Advance Care Planning: Focus on Communication and Care Planning Rather
Than on Building the Perfect Form
Ana Tuya Fulton Joan M. Teno
BACKGROUND
The living will movement was given force in 1976 with the passage of the Natural Death Act in California. This followed the case of Karen Ann Quinlan, who in 1975 was left in a persistent vegetative state at the age of 21 after suffering cardiac arrest. The New Jersey Supreme Court granted her parents' wishes to stop life-sustaining treatments. This case marked the movement endorsing that patients can refuse medical treatment, even if life sustaining, in certain situations. The next landmark case was that of Nancy Cruzan in 1983. Cruzan was a 32-year-old woman who was left in a persistent vegetative state after a car accident. After years of no change, her parents determined that their daughter would not want to be kept alive in her current state; the hospital disagreed, and the courts became involved. Ultimately, the U.S. Supreme Court upheld her right to refuse life-sustaining treatment, but ruled that states can impose safeguards to ensure that there is convincing evidence to support patient wishes (Polaniaszek & Peres, 2008). The debate surrounding living wills and patients' rights to refuse treatment have largely been marked by cases such as those above. In everyday
medical practice, the patients who face these situations are very different.
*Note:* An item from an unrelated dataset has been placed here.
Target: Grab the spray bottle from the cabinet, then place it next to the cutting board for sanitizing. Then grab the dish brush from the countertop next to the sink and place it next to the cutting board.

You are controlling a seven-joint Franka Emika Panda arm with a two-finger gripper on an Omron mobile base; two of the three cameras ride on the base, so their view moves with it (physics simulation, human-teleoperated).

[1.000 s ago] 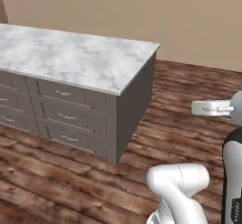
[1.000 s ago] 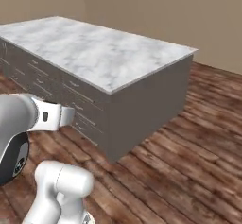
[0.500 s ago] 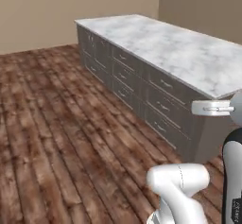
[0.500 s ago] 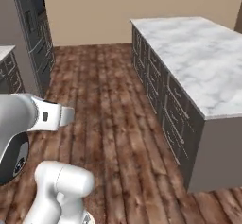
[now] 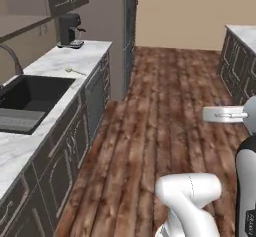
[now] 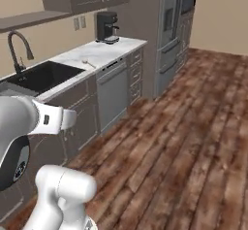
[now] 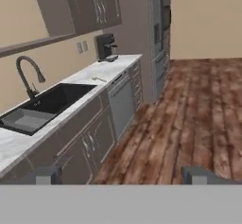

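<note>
My gripper (image 7: 123,176) is open and holds nothing; it hangs over the wooden floor, well short of the countertop (image 7: 115,65). The slim cream dish brush (image 7: 98,80) lies on that white marble countertop (image 5: 80,57) beyond the black sink (image 7: 53,102), toward the coffee machine. The dish brush (image 5: 75,71) and sink (image 5: 31,97) sit at the left of the left base view. From the right base, the brush (image 6: 88,63) lies just right of the sink (image 6: 46,74). Dark wall cabinets (image 7: 90,4) hang above with doors shut. Spray bottle and cutting board are out of view.
A dark faucet (image 7: 28,74) rises behind the sink. A black coffee machine (image 6: 106,26) stands at the counter's far end, beside a tall fridge (image 6: 169,30). A dishwasher front (image 6: 112,95) sits under the counter. Part of an island (image 5: 241,46) shows at right. Wooden floor (image 5: 165,121) lies open between.
The whole picture has swung: the base turned away from the marble island toward the sink counter. The arm keeps the same pose relative to the cameras.
</note>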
They are not young adults who suffered tragic circumstances and are left in clear persistent vegetative states. Typically, they are older adults or patients with multiple chronic illnesses who have been on a gradual trajectory of decline. For these patients, the decision is often one of choosing quality of life over quantity of time. This decision is never an easy one. To the extent of persons' desire, such decisions should be guided by their goals and values. Often, these decisions are made for persons who lack decision-making capacity.
INTRODUCTION
Some four decades after the creation of the living will, a major area of focus is on creating the perfect form rather than on creating a set of multifaceted interventions and tools that support and encourage communication over time. Advance directives (ADs) should be a product of a larger, more complex process—advance care planning (ACP)—and are one of many communication tools to accomplish this process and not the be all and end all. ACP can be defined as a “structured dialogue with the ultimate goal that clinical care is shaped by a patient's preferences when the patient is unable to participate in decision making” (Teno & Lynn, 1996). This process will help persons formulate goals of care and clarify value sets and wishes, and ultimately design a detailed care plan to honor those wishes and values. The health care provider working with the patient with decision-making capacity or a surrogate decision maker helps to develop care plans that meet those goals and formulates treatment plans for expected events while the patient is dying (e.g., opiates on hand for shortness of breath if the person does not want intubation).
The extent of specification of preference in advance as opposed to the naming of proxy decision maker will depend on the patient's values, prognosis, and where he or she is in the disease trajectory. We propose that for ACP to achieve its goals, multifaceted interventions that are able to deal with many different situations and the many varying types of patients are needed. These will support ACP while recognizing that not every patient or person will be interested in participating. ADs are one of those tools. Family dynamics, patient values, and cultural factors will all affect which tools and what sorts of tailored communication geared to the needs of the patient are required. In some situations, the clinician may need to be paternalistic while in another situation the role of the health care provider is to educate the patient and family about the likely prognosis and treatment options.
In this chapter, we will review the previous research and evidence regarding ACP, noting that many studies have overly focused on the completion of an AD, rather than on a more complex set of multifaceted interventions designed to ensure targeted interventions based on the disease
trajectory and needs of the patient. We will also discuss how to incorporate ACP into medical practice, discussing some of the challenges and pitfalls to doing so with some potential solutions.